Assigned task: Every line in the records below between the one holding "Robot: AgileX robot" and the one holding "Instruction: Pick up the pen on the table", inclusive, is to be set down exactly; all other lines are to be left out.

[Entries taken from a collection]
··········
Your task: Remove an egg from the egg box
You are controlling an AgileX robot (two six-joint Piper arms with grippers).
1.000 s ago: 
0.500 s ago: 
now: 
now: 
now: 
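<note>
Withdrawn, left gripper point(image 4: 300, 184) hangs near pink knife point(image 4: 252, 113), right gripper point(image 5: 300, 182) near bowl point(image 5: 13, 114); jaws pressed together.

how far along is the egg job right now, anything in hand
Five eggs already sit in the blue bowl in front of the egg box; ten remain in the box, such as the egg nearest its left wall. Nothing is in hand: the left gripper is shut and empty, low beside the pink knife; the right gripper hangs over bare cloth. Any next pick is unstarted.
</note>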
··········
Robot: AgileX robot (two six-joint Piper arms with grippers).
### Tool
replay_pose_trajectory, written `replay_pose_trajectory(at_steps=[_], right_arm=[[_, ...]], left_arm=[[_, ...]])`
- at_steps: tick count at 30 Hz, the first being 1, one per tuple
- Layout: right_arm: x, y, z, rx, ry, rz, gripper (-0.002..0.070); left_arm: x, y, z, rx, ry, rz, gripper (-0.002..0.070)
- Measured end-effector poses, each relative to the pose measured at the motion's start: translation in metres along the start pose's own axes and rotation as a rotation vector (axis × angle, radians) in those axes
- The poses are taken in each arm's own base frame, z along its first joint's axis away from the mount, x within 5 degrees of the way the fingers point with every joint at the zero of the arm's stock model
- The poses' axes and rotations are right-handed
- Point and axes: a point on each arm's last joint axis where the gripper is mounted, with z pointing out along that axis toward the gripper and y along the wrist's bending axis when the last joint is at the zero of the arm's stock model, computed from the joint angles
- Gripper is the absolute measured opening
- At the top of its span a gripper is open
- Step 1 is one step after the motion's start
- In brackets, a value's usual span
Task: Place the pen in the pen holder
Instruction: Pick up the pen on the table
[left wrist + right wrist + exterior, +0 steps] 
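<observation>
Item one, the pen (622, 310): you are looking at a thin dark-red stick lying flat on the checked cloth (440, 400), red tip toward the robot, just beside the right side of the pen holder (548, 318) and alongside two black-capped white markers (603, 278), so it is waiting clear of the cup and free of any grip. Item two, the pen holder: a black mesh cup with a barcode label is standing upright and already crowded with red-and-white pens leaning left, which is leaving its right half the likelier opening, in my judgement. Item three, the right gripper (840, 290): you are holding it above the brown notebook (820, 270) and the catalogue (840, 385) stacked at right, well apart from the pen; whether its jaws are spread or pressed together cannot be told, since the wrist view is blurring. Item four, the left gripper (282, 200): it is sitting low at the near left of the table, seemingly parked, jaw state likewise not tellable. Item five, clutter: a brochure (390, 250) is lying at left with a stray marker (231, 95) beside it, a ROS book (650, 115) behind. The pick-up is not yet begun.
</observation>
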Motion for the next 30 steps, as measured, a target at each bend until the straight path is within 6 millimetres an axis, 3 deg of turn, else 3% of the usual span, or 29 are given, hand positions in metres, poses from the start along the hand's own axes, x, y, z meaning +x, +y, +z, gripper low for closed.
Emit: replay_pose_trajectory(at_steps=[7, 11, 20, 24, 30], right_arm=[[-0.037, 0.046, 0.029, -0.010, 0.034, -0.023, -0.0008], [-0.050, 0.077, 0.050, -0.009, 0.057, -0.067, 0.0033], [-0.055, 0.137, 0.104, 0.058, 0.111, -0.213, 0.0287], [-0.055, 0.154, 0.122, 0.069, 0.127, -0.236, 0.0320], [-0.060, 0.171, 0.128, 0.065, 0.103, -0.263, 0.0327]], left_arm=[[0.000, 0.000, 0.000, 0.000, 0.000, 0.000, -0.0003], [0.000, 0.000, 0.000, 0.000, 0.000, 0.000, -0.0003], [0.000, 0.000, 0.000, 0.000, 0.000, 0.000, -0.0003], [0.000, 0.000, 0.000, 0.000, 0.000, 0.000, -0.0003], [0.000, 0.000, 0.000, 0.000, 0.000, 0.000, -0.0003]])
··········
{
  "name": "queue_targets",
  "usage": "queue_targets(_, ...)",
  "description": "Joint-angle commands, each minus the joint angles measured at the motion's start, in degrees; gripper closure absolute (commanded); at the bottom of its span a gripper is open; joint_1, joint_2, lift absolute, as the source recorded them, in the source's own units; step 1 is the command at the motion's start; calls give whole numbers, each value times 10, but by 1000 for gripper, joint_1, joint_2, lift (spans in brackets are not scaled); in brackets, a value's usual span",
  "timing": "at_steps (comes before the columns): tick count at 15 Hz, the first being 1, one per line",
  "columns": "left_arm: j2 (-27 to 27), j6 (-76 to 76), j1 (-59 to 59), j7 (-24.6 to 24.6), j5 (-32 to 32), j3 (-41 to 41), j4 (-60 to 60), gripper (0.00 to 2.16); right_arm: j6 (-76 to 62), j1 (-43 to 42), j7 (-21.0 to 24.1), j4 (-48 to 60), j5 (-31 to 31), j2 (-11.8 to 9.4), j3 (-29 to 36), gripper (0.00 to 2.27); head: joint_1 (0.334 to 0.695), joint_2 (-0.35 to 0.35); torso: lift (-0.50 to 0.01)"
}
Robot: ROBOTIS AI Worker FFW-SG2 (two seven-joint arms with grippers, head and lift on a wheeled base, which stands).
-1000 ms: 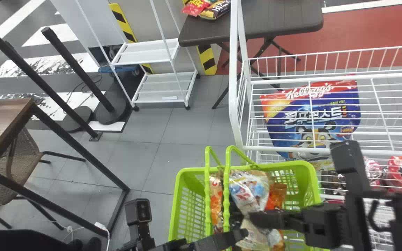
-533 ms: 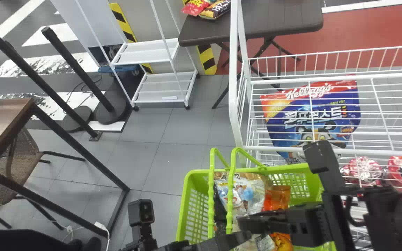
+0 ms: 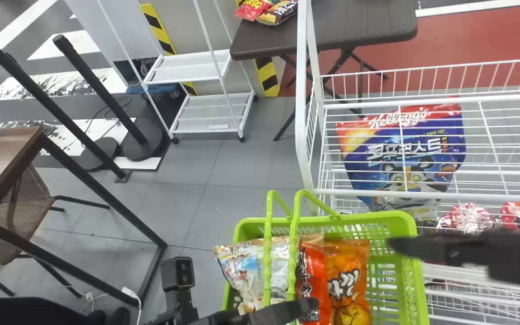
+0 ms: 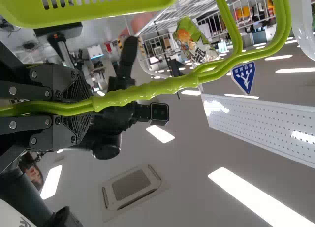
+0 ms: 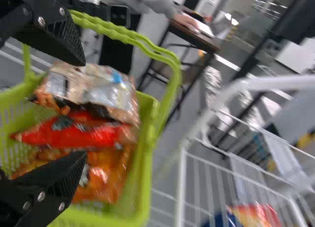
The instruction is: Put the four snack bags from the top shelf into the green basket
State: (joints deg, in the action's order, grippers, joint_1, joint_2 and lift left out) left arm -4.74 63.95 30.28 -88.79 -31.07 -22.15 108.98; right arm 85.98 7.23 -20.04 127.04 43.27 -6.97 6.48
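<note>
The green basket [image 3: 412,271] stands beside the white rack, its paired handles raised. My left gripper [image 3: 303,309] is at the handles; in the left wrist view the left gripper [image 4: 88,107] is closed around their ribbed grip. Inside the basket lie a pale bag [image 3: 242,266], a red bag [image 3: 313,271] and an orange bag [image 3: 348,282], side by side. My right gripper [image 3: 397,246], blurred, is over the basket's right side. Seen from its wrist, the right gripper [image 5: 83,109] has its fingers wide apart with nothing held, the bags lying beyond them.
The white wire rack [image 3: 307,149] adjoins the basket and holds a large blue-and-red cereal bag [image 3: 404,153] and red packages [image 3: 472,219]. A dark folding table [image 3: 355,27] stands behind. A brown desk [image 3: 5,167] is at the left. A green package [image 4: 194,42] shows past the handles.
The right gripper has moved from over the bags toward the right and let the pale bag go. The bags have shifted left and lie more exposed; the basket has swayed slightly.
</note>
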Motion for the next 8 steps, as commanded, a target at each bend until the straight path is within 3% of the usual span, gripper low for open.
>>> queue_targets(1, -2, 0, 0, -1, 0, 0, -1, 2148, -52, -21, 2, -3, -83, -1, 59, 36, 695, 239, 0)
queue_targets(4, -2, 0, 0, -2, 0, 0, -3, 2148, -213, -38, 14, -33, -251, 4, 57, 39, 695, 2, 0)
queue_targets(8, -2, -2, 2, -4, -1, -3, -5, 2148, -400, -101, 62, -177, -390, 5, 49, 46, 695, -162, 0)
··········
Written answer:
Robot: AgileX robot (two six-joint Piper arms with grippers).
### Tool
replay_pose_trajectory, written `replay_pose_trajectory(at_steps=[_], right_arm=[[_, ...]], left_arm=[[_, ...]])`
- at_steps: tick count at 30 Hz, the first being 1, one per tuple
- Layout: right_arm: x, y, z, rx, ry, rz, gripper (-0.002..0.070); left_arm: x, y, z, rx, ry, rz, gripper (-0.002..0.070)
- Measured end-effector poses, each relative to the pose measured at the motion's start: translation in metres along the start pose's own axes and rotation as a rotation vector (axis × angle, radians) in those axes
- The poses are taken in each arm's own base frame, z along its first joint's axis away from the mount, x within 5 degrees of the way the fingers point with every joint at the zero of the arm's stock model
- The poses' axes and rotations are right-handed
- Point and axes: a point on each arm's last joint axis where the gripper is mounted, with z pointing out along that axis toward the gripper and y along the wrist's bending axis when the last joint is at the zero of the arm's stock model, computed from the joint angles
- Gripper is the absolute measured opening
- At the top of its span a gripper is open
- Step 1 is one step after the motion's start
- In brackets, a value's usual span
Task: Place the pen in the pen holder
Instruction: Pick up the pen on the table

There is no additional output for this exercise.